Korean Air to sell 5 Boeing 747-8s for new USAF “Doomsday” plane program

Korean Air has agreed to sell five of its Boeing 747-8 passenger jets to Sierra Nevada Corporation, a major U.S. aerospace contractor tasked with developing the next generation of nuclear-survivable “Doomsday” planes for the U.S. Air Force.

The deal, valued at 918 billion South Korean won ($670 million), aligns with Korean Air’s long-term plans to replace its aging fleet with newer aircraft models, the airline said in a regulatory filing on Wednesday.

Sierra Nevada was awarded a $13 billion contract last month by the U.S. Air Force to produce the Survivable Airborne Operations Center (SAOC) intended to replace the military’s current E-4B “Nightwatch” planes.

The E-4Bs are modified Boeing 747-200s designed to serve as airborne command centers that can withstand an electromagnetic pulse from a nuclear blast.

“The four-engined 747s will eventually replace the USAF’s Boeing E-4B Advanced Airborne Command Post aircraft,” reports Simple Flying. At least one E-4B is kept on 24/7 alert to assist national leadership in directing U.S. forces worldwide during emergencies.

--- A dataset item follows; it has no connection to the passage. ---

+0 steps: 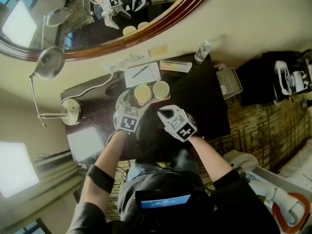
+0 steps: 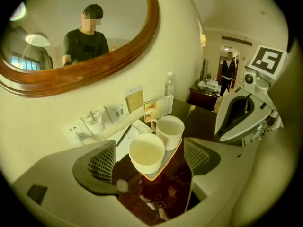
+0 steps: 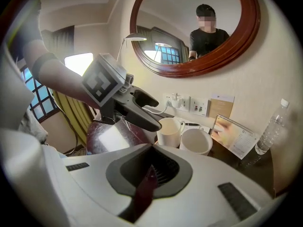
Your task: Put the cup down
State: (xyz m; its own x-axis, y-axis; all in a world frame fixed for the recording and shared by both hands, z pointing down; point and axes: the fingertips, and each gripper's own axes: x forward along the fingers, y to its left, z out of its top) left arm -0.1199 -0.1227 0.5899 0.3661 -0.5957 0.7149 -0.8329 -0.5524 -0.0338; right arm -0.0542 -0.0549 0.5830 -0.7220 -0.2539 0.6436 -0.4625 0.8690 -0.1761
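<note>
1. Cup (image 2: pixel 147 152), white and upright, stands on the near end of a small orange-edged tray (image 2: pixel 166 159) on the dark desk (image 1: pixel 195 101).
2. Left gripper (image 3: pixel 156 113) is released. Its jaws stand wide apart on either side of that cup, and neither pad touches it.
3. Right gripper (image 3: pixel 150 174) is clenched on nothing and hangs near the desk's front edge.
4. Putting the cup down looks done, since the cup rests on its own base with no grip on it. At most, the left gripper has yet to draw clear.
5. Cups number two. The second cup (image 2: pixel 169 129), which has a handle, sits just behind the first on the same tray; whether they touch I cannot tell.
6. Further out there is one tray, one notepad (image 1: pixel 142 73) with one pen on it, one water bottle (image 1: pixel 202 51), one desk lamp (image 1: pixel 48 62) and one round mirror (image 1: pixel 161 23) on the wall.
</note>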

After the sale, Korean Air will be left with just four 747-8 passenger jets remaining as it continues retiring older planes in favor of newer twin-engine models like the Airbus A350. The carrier expects to complete delivery of the five 747s to Sierra Nevada by September 2025.

Sierra Nevada plans to modify the newly acquired 747-8s as replacements for the aging E-4B fleet, with the SAOC program slated for completion by 2036 according to the Department of Defense.